_AIM OF THE EXERCISE_.
Copy the result of filtering the entries below for lines that include the string "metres".

_Items from a data source_.
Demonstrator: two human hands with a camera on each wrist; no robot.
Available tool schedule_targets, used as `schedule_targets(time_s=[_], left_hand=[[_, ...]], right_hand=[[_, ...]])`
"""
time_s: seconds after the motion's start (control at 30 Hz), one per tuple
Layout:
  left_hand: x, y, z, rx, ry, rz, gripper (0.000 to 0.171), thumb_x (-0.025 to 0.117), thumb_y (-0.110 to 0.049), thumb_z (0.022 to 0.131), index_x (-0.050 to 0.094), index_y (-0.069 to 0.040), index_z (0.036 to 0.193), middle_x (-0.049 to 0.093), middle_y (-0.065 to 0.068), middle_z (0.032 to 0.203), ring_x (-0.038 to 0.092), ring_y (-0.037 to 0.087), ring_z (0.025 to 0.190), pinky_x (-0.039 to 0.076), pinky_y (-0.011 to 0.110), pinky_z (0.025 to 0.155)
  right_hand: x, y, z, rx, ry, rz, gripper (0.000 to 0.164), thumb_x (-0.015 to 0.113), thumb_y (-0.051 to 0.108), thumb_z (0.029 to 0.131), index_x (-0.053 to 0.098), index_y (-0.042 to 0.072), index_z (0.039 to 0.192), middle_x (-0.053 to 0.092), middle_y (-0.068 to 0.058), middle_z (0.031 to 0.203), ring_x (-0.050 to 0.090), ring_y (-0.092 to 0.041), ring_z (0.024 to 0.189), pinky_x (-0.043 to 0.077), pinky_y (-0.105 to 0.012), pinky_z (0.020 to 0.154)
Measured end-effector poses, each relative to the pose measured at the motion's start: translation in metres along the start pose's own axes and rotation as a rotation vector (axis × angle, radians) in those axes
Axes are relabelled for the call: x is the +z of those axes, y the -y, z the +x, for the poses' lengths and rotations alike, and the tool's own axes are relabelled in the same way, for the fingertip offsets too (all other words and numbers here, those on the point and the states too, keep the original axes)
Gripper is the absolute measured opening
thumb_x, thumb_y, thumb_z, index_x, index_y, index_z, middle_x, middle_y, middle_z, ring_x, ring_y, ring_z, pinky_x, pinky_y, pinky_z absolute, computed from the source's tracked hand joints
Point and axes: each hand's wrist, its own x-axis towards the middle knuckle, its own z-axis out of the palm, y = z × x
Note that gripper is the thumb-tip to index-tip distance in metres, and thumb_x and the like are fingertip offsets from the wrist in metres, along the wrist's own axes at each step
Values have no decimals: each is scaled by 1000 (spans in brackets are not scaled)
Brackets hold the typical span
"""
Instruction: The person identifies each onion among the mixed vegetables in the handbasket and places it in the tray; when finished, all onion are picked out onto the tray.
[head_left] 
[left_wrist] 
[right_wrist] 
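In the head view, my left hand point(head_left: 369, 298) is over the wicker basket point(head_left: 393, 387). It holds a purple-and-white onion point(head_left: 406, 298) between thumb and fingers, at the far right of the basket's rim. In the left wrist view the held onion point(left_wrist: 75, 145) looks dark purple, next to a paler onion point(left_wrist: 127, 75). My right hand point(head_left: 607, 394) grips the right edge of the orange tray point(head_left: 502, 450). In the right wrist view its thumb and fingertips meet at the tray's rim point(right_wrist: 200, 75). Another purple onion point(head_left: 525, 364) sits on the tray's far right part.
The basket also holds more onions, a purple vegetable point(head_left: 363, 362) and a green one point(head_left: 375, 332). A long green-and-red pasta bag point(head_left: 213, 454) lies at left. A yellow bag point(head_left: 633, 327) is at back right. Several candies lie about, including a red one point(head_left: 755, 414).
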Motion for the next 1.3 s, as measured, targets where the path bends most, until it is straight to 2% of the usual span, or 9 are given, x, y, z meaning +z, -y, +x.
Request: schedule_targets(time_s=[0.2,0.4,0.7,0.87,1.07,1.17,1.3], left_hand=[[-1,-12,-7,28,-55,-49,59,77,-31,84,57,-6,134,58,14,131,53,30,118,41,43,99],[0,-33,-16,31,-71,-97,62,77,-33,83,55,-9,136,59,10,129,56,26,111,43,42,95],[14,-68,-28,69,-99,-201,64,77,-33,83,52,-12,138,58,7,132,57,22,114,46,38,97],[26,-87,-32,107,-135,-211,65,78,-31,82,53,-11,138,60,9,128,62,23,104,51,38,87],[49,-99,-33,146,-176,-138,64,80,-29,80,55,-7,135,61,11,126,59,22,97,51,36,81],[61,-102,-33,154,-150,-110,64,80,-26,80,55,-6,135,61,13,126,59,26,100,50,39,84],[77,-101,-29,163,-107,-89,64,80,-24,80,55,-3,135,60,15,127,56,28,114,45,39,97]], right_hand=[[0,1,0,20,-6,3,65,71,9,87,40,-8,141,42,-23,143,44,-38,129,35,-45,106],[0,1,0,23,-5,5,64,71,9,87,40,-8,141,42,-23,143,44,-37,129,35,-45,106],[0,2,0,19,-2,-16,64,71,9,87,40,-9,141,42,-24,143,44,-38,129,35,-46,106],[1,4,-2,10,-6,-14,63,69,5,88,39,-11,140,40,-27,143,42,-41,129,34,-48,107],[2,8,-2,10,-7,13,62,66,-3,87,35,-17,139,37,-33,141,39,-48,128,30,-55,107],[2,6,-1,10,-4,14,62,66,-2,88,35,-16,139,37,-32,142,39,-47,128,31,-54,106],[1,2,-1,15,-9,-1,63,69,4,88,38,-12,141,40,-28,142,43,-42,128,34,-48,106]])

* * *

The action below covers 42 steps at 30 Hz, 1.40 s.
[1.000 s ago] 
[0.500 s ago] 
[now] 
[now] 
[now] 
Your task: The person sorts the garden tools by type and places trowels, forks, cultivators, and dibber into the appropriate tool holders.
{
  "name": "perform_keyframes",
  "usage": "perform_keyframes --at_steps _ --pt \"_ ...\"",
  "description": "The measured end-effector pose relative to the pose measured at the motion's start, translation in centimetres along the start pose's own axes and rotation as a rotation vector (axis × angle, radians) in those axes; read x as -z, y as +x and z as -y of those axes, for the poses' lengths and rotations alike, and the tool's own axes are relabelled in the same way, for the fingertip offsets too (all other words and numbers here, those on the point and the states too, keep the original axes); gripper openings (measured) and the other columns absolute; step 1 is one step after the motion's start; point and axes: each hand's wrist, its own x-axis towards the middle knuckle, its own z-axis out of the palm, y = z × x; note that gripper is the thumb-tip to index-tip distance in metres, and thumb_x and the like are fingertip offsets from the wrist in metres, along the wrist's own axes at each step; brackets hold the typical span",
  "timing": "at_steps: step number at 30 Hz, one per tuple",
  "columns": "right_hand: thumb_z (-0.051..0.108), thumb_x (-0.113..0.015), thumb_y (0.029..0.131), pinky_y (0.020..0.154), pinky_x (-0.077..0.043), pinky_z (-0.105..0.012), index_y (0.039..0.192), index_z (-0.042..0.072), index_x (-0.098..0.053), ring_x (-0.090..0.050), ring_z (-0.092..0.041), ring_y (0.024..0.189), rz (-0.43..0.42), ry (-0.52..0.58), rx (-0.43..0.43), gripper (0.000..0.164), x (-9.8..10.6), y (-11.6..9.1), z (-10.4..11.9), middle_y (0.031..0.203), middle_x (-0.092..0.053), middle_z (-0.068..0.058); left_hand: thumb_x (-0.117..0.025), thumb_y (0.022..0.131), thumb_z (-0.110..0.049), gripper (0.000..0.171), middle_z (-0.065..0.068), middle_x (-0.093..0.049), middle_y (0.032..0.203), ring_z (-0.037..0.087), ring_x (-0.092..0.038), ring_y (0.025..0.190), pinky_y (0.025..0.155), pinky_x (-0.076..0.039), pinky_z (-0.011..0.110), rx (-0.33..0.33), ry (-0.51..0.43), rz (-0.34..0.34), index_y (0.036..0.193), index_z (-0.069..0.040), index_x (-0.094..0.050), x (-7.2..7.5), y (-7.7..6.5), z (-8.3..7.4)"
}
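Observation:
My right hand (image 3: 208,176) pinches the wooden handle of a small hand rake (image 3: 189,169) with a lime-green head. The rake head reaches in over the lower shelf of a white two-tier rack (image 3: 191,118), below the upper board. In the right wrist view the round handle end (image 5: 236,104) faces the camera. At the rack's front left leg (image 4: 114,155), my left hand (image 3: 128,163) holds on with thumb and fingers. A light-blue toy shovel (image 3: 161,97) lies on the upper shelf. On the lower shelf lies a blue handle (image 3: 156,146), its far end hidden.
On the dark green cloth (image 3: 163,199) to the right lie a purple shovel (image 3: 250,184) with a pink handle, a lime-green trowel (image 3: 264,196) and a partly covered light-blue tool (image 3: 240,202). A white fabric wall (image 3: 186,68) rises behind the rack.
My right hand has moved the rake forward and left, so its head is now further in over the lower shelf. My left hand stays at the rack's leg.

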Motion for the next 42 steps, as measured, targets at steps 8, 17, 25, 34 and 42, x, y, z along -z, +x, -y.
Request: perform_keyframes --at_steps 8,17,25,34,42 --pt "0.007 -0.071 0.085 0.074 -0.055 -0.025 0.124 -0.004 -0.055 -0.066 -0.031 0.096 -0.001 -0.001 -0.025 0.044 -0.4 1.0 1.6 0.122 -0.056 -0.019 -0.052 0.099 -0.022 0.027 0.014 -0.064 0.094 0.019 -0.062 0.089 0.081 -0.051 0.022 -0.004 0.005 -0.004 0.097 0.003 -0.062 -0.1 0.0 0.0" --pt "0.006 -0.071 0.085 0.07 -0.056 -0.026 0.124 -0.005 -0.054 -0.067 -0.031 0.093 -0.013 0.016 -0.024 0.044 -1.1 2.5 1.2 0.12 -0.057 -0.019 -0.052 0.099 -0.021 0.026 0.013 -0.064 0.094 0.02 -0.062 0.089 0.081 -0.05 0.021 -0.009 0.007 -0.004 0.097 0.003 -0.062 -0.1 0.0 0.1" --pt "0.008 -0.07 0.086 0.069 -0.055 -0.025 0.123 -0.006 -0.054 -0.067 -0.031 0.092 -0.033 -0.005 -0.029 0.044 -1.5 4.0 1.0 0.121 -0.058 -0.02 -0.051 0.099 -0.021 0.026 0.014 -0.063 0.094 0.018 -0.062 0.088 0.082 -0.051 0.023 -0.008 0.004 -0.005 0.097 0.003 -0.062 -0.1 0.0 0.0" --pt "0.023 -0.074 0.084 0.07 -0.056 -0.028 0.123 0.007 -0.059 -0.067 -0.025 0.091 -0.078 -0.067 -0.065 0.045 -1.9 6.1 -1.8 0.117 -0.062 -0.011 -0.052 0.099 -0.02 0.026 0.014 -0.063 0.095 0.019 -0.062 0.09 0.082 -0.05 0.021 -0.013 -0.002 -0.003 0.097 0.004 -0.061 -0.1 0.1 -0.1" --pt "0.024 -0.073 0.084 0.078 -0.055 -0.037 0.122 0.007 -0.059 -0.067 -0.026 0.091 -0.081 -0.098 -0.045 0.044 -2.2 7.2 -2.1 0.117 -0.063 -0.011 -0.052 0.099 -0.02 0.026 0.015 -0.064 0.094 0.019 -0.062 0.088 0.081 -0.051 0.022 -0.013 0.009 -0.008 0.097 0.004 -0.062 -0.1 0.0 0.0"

_ANSWER TO THE PROBLEM_.
Measured end-effector poses, each relative to the pose measured at the motion's start: translation in metres along the start pose's own axes and rotation as a rotation vector (axis × angle, radians) in those axes
Note that gripper is the thumb-tip to index-tip distance in metres, and thumb_x and the like are fingertip offsets from the wrist in metres, along the wrist's own axes at each step
  "description": "The measured end-effector pose relative to the pose measured at the motion's start, translation in centimetres along the start pose's own axes and rotation as a rotation vector (axis × angle, radians) in those axes; read x as -z, y as +x and z as -y of those axes, for the poses' lengths and rotations alike, and the tool's own axes are relabelled in the same way, for the fingertip offsets too (all other words and numbers here, those on the point and the states too, keep the original axes); gripper openings (measured) and the other columns absolute; step 1 is one step after the motion's start; point and axes: each hand's wrist, its own x-axis towards the middle knuckle, its own z-axis out of the palm, y = z × x; note that gripper is the thumb-tip to index-tip distance in metres, and thumb_x and the like are fingertip offsets from the wrist in metres, along the wrist's own axes at each step; brackets hold the typical span",

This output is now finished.